As I’m lagging a bit with my reader I read recent Jurgen Appelo’s article on networked Kanban yesterday. An interesting reading, especially that it ignited a few thoughts (and a great discussion on Twitter with Jabe Bloom, Jim Benson and a few others).
First, Jurgen’s experiments with Kanban boards are perfectly coherent with Kanban principles. We are told to visualize workflow, not to use a specific Kanban board design.
Second, value stream mapping, which is used as one of the basic techniques by many Kanban proponents, is limiting and it brings you back to a standard Kanban board design. David Anderson avoided using the term in his writings and it wasn’t without a reason.
Third, we use examples of typical board designs as it is so hard to explain the whole thing without showing these examples, yet it makes people fixated on typical boards and eventually their board designs are suboptimal.
Finally, I sometimes feel we actively harm people showing them standard Kanban board designs. We prompt them to use one of our well-done solutions instead of looking for the one which is adjusted to their context and reflects their process well.

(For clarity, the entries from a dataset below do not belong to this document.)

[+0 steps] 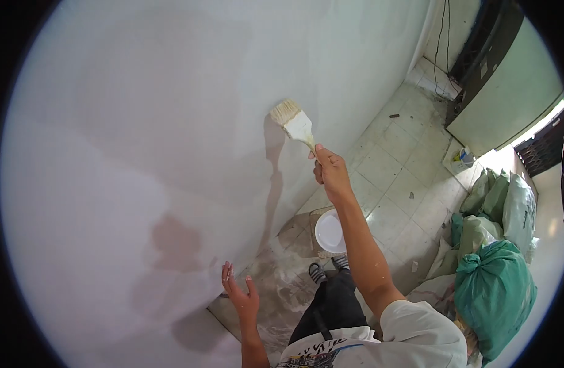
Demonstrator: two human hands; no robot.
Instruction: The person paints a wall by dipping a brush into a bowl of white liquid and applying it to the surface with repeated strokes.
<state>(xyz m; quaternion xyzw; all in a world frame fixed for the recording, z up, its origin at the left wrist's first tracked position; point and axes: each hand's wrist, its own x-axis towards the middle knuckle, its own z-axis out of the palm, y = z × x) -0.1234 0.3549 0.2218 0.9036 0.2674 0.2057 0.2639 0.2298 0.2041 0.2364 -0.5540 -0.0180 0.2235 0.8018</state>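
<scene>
My right hand (331, 174) is wrapped round the handle of a wide paintbrush (299, 126), its pale bristles pointing up and left at the white wall (190, 116). White paint coats the brush's ferrule, and its shadow falls on the wall just beside it. Lower down, my left hand (240, 297) is raised close to the wall, holding nothing, with fingers apart and white paint on the fingertips. Below my right forearm, a round white bucket (330, 231) stands on the floor near my feet, partly hidden by the arm.
Stuffed sacks (493, 199) and a tied green bag (496, 279) line the right side. Beyond them a small bucket (463, 158) stands near a leaning pale panel (509, 92). Dust and paint smears mark the tiled floor (380, 165). Dark cables (440, 52) hang at the far end.
</scene>
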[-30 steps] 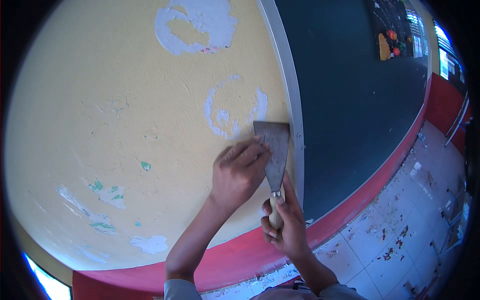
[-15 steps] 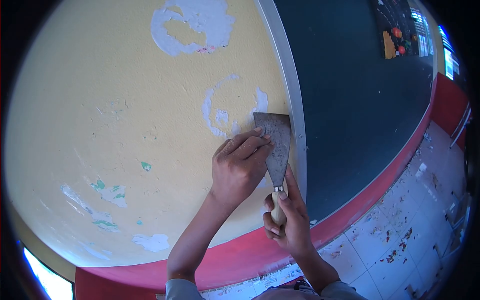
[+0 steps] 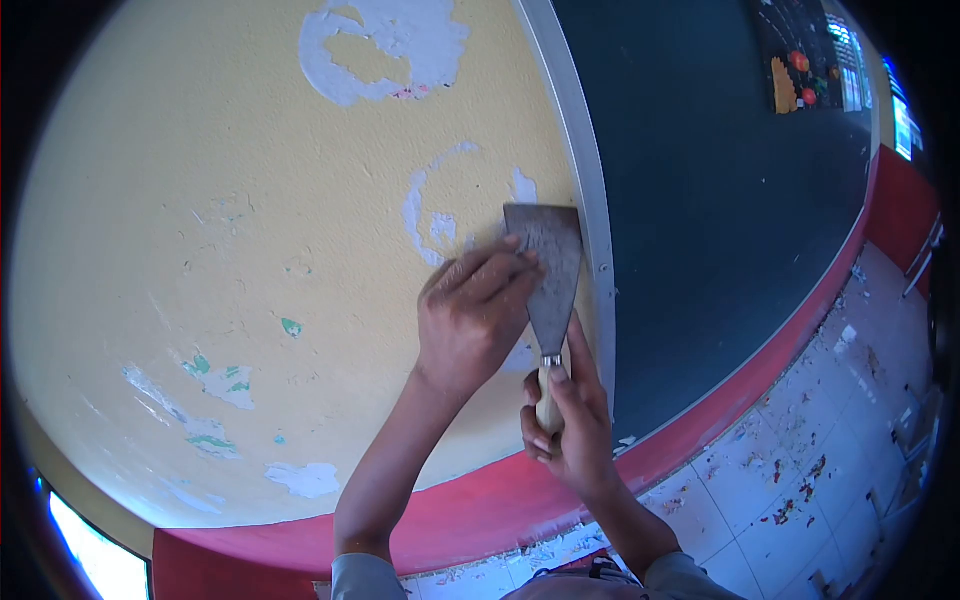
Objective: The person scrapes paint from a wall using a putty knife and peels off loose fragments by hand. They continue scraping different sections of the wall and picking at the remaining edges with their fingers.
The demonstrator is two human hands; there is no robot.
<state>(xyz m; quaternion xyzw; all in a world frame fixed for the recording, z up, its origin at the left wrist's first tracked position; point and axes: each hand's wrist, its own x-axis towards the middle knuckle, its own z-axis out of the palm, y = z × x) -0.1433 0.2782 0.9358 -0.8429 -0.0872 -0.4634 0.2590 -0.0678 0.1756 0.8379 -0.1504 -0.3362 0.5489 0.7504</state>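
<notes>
A scraper (image 3: 555,265) with a wide, stained metal blade and a pale wooden handle lies against the cream wall (image 3: 330,200), its blade edge upward beside the board's metal frame. My right hand (image 3: 580,430) is closed around the handle, with a finger stretched up along the blade's lower right edge. My left hand (image 3: 468,315) is closed, its bent fingertips pressing on the left side of the blade; its thumb is hidden. Ring-shaped bare paint patches (image 3: 412,210) show just left of and above the blade.
A dark green board (image 3: 710,230) in a metal frame (image 3: 592,215) fills the right. Larger peeled patches (image 3: 435,45) mark the wall above and lower left. A red band (image 3: 450,515) runs along the wall's base. Paint flakes lie on the tiled floor (image 3: 740,500).
The scraper has slid a little upward along the wall with both hands on it. Its blade now covers the lower part of the ring's right side.
</notes>
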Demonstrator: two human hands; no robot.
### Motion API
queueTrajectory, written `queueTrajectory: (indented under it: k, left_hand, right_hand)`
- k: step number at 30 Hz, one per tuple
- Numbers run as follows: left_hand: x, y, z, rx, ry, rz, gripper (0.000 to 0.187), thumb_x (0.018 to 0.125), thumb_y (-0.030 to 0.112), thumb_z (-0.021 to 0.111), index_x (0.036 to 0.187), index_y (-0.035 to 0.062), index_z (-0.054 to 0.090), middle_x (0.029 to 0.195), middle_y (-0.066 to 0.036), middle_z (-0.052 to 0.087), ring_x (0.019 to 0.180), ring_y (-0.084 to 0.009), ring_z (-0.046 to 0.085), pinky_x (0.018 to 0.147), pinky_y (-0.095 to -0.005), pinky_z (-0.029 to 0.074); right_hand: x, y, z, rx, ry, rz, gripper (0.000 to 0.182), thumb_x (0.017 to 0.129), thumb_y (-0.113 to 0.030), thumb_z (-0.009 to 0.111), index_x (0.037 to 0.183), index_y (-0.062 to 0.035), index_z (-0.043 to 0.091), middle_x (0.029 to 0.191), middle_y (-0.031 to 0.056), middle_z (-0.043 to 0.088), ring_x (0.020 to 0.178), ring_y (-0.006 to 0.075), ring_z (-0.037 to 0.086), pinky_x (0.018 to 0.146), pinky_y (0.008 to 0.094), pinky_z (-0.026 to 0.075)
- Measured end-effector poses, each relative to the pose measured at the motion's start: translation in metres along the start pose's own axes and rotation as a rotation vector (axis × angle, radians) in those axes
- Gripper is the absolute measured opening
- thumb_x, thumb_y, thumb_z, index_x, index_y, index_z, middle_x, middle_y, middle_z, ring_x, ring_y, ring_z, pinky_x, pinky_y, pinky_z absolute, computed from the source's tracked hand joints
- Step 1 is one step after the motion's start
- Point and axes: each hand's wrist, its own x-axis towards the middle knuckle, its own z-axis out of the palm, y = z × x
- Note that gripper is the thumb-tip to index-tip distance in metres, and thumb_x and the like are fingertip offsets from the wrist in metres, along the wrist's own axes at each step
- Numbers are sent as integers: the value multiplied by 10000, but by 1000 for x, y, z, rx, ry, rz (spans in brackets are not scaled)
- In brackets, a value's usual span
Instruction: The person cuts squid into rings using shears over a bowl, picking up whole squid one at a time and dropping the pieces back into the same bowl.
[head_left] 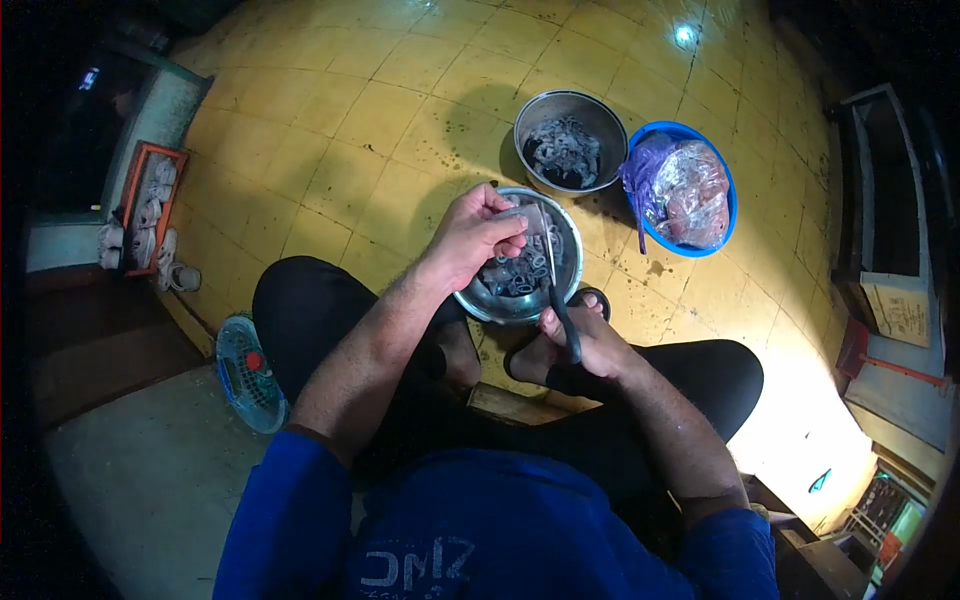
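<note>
I sit low on a yellow tiled floor with a steel bowl [478, 298] of dark fish pieces between my knees. My left hand [472, 236] is over the bowl, fingers pinched on a small piece of fish [522, 212]. My right hand [585, 345] rests at the bowl's near rim and grips a knife [553, 268] by its black handle; the thin blade points away from me over the bowl, close to the fingers of my left hand.
A second steel bowl [570, 105] with dark fish stands farther out. Beside it a blue basin [700, 135] holds a plastic bag of pale meat. A small blue basket [248, 372] lies by my left knee. Shoes fill an orange rack [150, 205] at left.
</note>
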Motion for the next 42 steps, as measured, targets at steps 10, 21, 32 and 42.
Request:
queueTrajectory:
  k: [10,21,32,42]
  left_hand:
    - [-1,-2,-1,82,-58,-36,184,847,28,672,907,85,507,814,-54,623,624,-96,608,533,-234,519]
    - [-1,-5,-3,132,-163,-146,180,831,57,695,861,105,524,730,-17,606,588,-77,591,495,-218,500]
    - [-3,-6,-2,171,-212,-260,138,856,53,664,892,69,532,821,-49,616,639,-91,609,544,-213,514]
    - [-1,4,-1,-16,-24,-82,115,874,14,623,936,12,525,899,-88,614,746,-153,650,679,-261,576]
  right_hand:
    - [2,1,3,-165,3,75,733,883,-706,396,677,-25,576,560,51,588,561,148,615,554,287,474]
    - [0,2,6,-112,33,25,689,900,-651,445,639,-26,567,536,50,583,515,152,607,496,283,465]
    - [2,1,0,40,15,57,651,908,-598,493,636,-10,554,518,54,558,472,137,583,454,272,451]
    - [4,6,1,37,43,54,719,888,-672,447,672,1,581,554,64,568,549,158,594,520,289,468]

Now, this is tricky, we’d like people to start with a clean whiteboard and totally open mind and to come up with something which reflects the way they work, presents important information in accessible and understandable way. It is pretty open-ended task, isn’t it? Unfortunately also the one which may make people totally confused.
I’m not sure if I’d even be on the Kanban land now if I was starting with such task. I was more than happy to use the most common board design as a starting point. Now I don’t have problems using uncommon designs (just wait to see my portfolio level Kanban boards) but yes, it took some time to get here.
Either way, my message is: no matter whether you’re just starting with Kanban or are rather advanced don’t stick to standard Kanban board designs. If you have no better idea, use them – that’s what they are for. But please, please, please, don’t treat them as the one and the only way to visualize workflow.
On a side note: I find it amusing working on visualization with people from industries different than software development. They aren’t constrained with the good old process of building things, which was being hammered into our heads for years, namely: analyze, design, build, test, deploy. And they often come up with uncommon designs on the very first approach. Quite a lesson for us I would say.